(Records excerpted from a collection)
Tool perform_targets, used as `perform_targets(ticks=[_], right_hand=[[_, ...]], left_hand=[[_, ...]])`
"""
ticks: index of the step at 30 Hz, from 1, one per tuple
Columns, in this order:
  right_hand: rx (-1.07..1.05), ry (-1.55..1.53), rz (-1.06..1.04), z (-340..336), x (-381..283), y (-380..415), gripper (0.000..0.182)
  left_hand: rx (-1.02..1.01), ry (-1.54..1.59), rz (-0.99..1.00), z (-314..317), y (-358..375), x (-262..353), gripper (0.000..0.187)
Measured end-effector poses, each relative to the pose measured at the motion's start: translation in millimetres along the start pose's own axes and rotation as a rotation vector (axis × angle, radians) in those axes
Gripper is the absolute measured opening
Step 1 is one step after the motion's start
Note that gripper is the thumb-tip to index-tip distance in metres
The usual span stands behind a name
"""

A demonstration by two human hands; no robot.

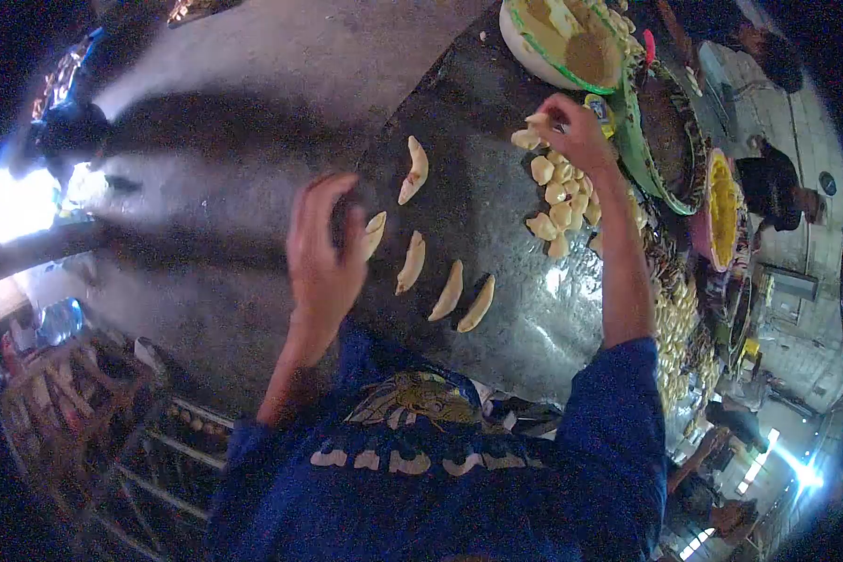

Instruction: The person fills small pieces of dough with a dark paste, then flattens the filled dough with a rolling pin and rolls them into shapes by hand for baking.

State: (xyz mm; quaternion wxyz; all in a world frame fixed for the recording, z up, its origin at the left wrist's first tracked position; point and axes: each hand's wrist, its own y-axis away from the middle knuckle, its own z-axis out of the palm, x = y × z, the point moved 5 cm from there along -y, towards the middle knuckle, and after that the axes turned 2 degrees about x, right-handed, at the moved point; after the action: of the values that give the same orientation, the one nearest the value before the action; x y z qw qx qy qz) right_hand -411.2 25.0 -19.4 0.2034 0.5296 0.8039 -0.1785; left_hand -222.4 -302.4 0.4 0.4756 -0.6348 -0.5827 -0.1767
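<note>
My left hand [320, 245] is over the dark worktop [496, 178], fingers curved and thumb held apart, with nothing seen in its grasp. Just beside its thumb lies a long crescent-shaped dough piece [375, 234], partly covered by the hand. Further crescents, one of them a bent dough piece [412, 170] with a reddish mark, lie spaced out to the right. My right hand [579, 133] reaches to the far side and pinches a small pale dough piece [537, 120]. Below it is a cluster of small dough lumps [560, 192], several of them touching or overlapping.
A green-rimmed bowl [515, 33] with brownish filling stands beyond my right hand. A large green-edged round container [632, 155] and a pink tub [702, 229] of yellow contents are to the right. Many small pieces [674, 347] lie along that side. Other people [782, 192] are farther right.
</note>
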Motion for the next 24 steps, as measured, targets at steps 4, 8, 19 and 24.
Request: perform_targets(ticks=[4, 8, 19, 24], right_hand=[[0.302, -0.218, 0.104, -31.2, -19.7, 57.4, 0.023], [0.5, -0.607, 0.03, -46.1, -70.1, 116.5, 0.02], [0.738, -0.93, 0.275, -79.5, -79.3, 254.9, 0.018], [0.811, -1.109, 0.208, -78.1, -79.7, 275.8, 0.021]], left_hand=[[-0.127, 0.202, 0.036, 77.9, 3.0, 33.7, 0.04], [0.027, 0.35, 0.096, 144.7, 1.1, 102.2, 0.05], [-0.452, 0.405, -0.169, 133.3, 87.7, 171.0, 0.028], [-0.441, 1.024, -0.462, 149.8, 120.4, 147.1, 0.032]])
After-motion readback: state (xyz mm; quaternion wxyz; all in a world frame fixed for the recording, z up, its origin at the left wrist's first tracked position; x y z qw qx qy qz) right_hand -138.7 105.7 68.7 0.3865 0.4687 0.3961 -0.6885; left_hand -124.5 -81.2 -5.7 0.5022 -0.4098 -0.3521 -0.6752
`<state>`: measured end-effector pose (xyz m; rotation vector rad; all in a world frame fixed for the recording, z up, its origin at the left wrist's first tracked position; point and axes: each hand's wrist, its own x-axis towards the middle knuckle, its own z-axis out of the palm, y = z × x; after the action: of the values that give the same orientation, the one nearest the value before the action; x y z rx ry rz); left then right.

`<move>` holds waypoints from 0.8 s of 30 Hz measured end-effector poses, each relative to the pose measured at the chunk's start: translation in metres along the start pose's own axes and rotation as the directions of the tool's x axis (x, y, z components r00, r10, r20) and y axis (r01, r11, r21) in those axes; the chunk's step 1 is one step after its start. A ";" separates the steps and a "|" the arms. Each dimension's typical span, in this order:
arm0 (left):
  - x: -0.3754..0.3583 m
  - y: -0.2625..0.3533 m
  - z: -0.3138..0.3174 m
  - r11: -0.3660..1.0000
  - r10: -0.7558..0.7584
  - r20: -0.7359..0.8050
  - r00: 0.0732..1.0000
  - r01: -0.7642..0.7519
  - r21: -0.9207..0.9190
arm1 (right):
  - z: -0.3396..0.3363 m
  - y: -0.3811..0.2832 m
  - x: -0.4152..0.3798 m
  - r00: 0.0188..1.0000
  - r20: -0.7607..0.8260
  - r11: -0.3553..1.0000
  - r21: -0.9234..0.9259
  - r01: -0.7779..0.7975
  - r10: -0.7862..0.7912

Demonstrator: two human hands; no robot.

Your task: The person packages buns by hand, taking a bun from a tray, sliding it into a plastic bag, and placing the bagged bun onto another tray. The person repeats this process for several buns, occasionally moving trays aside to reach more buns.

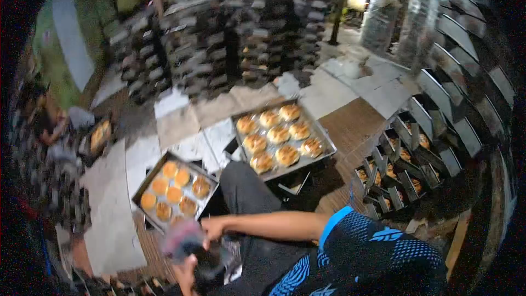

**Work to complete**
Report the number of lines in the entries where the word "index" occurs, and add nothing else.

**Answer box**
2